What you will do
Faithfully repeat all of the records, as they are written below.

*** Begin section ***

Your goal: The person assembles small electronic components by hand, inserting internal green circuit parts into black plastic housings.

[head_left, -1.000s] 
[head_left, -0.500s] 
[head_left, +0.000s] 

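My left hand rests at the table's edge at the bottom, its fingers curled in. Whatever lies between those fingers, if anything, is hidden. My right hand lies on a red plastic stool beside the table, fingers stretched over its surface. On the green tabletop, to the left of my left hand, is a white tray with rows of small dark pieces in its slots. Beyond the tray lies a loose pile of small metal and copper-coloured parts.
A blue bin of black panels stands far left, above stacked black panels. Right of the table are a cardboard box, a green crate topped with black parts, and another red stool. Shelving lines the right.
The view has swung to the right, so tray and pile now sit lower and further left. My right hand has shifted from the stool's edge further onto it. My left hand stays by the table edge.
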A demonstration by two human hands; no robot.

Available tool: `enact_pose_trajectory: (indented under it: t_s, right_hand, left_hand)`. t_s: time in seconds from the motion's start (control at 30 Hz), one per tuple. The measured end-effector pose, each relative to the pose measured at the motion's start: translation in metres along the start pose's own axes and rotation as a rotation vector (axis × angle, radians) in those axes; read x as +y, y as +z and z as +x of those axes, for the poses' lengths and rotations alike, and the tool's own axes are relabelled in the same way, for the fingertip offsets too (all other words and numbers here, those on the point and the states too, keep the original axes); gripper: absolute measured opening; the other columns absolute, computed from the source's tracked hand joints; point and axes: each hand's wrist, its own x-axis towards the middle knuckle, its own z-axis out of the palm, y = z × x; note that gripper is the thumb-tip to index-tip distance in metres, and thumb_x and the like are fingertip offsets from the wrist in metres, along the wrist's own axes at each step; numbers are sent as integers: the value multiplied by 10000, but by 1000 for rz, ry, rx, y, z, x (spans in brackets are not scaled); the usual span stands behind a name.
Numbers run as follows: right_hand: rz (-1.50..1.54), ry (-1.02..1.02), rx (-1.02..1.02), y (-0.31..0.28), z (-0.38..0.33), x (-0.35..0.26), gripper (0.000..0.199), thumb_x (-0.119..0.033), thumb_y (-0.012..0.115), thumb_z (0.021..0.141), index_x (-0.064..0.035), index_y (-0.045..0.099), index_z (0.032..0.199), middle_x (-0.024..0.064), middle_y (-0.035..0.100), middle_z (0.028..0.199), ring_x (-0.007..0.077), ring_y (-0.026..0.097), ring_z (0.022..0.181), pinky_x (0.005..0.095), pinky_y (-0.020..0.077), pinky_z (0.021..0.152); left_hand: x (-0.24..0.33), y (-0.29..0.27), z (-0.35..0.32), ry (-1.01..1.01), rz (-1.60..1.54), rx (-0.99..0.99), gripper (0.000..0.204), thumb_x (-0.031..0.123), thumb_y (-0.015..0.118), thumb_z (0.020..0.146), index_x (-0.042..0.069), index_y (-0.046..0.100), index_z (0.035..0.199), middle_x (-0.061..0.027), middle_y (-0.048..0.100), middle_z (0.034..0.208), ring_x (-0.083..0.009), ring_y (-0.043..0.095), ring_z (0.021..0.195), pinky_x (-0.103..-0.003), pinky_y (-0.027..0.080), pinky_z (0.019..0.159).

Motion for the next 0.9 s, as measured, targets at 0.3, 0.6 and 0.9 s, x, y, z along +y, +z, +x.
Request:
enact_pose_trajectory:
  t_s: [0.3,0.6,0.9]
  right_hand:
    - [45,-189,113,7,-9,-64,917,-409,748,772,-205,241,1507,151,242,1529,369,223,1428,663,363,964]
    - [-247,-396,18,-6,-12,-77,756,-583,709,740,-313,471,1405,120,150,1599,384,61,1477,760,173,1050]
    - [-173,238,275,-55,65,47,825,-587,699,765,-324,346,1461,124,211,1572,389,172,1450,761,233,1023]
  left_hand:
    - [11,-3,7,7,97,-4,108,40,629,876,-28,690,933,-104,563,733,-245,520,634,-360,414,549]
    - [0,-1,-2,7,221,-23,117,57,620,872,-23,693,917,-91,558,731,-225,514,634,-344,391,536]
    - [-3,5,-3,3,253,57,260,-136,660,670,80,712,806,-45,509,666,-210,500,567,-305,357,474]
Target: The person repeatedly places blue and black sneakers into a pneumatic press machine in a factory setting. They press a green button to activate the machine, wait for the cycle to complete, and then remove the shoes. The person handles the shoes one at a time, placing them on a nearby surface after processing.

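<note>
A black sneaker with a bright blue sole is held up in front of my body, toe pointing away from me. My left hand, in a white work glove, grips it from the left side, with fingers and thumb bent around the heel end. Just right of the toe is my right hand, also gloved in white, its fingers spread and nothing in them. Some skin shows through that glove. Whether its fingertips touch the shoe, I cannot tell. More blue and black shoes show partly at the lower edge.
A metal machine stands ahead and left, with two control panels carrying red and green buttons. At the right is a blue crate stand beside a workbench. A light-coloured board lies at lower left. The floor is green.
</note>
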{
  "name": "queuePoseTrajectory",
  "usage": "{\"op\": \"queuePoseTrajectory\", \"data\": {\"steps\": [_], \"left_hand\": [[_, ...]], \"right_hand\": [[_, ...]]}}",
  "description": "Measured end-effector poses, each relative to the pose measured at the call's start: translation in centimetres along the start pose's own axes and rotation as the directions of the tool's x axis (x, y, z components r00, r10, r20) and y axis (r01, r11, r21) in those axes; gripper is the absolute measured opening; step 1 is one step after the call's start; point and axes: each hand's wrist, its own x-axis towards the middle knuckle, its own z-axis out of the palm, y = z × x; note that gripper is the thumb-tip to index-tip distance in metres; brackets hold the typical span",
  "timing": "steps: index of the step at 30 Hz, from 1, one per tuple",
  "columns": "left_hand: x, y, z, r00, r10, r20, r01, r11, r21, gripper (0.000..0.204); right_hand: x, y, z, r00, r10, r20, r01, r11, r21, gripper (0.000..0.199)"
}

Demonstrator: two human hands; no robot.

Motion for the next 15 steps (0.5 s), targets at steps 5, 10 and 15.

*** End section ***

Result
Your goal: The person assembles small electronic components by hand, inserting internal green circuit parts into black plastic housings.

[head_left, -1.000s] 
[head_left, -0.500s] 
[head_left, +0.000s] 

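My left hand rests at the table's edge at the bottom, its fingers curled in. Whatever lies between those fingers, if anything, is hidden. My right hand lies on a red plastic stool beside the table, fingers stretched over its surface. On the green tabletop, to the left of my left hand, is a white tray with rows of small dark pieces in its slots. Beyond the tray lies a loose pile of small metal and copper-coloured parts.
A blue bin of black panels stands far left, above stacked black panels. Right of the table are a cardboard box, a green crate topped with black parts, and another red stool. Shelving lines the right.
The view has swung to the right, so tray and pile now sit lower and further left. My right hand has shifted from the stool's edge further onto it. My left hand stays by the table edge.
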A demonstration by two human hands; no robot.

Available tool: `enact_pose_trajectory: (indented under it: t_s, right_hand, left_hand)`. t_s: time in seconds from the motion's start (control at 30 Hz), one per tuple. The measured end-effector pose, each relative to the pose measured at the motion's start: translation in metres along the start pose's own axes and rotation as a rotation vector (axis × angle, radians) in those axes; read x as +y, y as +z and z as +x of those axes, for the poses' lengths and rotations alike, and the tool's own axes are relabelled in the same way, for the fingertip offsets too (all other words and numbers here, those on the point and the states too, keep the original axes); gripper: absolute measured opening; the other columns absolute, computed from the source's tracked hand joints; point and axes: each hand's wrist, its own x-axis towards the middle knuckle, its own z-axis out of the palm, y = z × x; note that gripper is the thumb-tip to index-tip distance in metres, and thumb_x and the like are fingertip offsets from the wrist in metres, along the wrist's own axes at each step; numbers are sent as integers: the value multiplied by 10000, but by 1000 for rz, ry, rx, y, z, x (spans in brackets are not scaled); the usual span stands behind a name.
Numbers run as follows: right_hand: rz (-1.50..1.54), ry (-1.02..1.02), rx (-1.02..1.02), y (-0.31..0.28), z (-0.38..0.33), x (-0.35..0.26), gripper (0.000..0.199), thumb_x (-0.119..0.033), thumb_y (-0.012..0.115), thumb_z (0.021..0.141), index_x (-0.064..0.035), index_y (-0.045..0.099), index_z (0.032..0.199), middle_x (-0.024..0.064), middle_y (-0.035..0.100), middle_z (0.028..0.199), ring_x (-0.007..0.077), ring_y (-0.026..0.097), ring_z (0.022..0.181), pinky_x (0.005..0.095), pinky_y (-0.020..0.077), pinky_z (0.021..0.152); left_hand: x (-0.24..0.33), y (-0.29..0.27), z (-0.35..0.32), ry (-1.01..1.01), rz (-1.60..1.54), rx (-0.99..0.99), gripper (0.000..0.204), thumb_x (-0.031..0.123), thumb_y (-0.015..0.118), thumb_z (0.020..0.146), index_x (-0.042..0.069), index_y (-0.046..0.100), index_z (0.035..0.199), middle_x (-0.061..0.027), middle_y (-0.048..0.100), middle_z (0.034..0.208), ring_x (-0.083..0.009), ring_y (-0.043..0.095), ring_z (0.021..0.195), pinky_x (-0.103..-0.003), pinky_y (-0.027..0.080), pinky_z (0.019..0.159).

Motion for the next 0.9 s, as measured, targets at 0.3, 0.6 and 0.9 s, x, y, z along +y, +z, +x.
Request:
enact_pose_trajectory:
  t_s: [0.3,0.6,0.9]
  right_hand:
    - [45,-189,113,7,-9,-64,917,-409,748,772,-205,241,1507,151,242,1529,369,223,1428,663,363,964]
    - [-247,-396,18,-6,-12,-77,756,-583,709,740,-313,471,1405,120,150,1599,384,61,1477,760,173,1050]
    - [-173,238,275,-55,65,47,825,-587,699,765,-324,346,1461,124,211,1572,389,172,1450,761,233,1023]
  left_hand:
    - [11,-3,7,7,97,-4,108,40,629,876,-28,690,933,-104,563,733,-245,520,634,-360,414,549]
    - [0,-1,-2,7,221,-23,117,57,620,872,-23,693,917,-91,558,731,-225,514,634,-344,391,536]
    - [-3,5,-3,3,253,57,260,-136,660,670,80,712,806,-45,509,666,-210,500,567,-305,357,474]
Target: The person repeatedly places blue and black sneakers into a pneumatic press machine in a factory setting. They press a green button to activate the machine, wait for the cycle to complete, and then remove the shoes. The person handles the shoes one at a time, placing them on a nearby surface after processing.

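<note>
A black sneaker with a bright blue sole is held up in front of my body, toe pointing away from me. My left hand, in a white work glove, grips it from the left side, with fingers and thumb bent around the heel end. Just right of the toe is my right hand, also gloved in white, its fingers spread and nothing in them. Some skin shows through that glove. Whether its fingertips touch the shoe, I cannot tell. More blue and black shoes show partly at the lower edge.
A metal machine stands ahead and left, with two control panels carrying red and green buttons. At the right is a blue crate stand beside a workbench. A light-coloured board lies at lower left. The floor is green.
</note>
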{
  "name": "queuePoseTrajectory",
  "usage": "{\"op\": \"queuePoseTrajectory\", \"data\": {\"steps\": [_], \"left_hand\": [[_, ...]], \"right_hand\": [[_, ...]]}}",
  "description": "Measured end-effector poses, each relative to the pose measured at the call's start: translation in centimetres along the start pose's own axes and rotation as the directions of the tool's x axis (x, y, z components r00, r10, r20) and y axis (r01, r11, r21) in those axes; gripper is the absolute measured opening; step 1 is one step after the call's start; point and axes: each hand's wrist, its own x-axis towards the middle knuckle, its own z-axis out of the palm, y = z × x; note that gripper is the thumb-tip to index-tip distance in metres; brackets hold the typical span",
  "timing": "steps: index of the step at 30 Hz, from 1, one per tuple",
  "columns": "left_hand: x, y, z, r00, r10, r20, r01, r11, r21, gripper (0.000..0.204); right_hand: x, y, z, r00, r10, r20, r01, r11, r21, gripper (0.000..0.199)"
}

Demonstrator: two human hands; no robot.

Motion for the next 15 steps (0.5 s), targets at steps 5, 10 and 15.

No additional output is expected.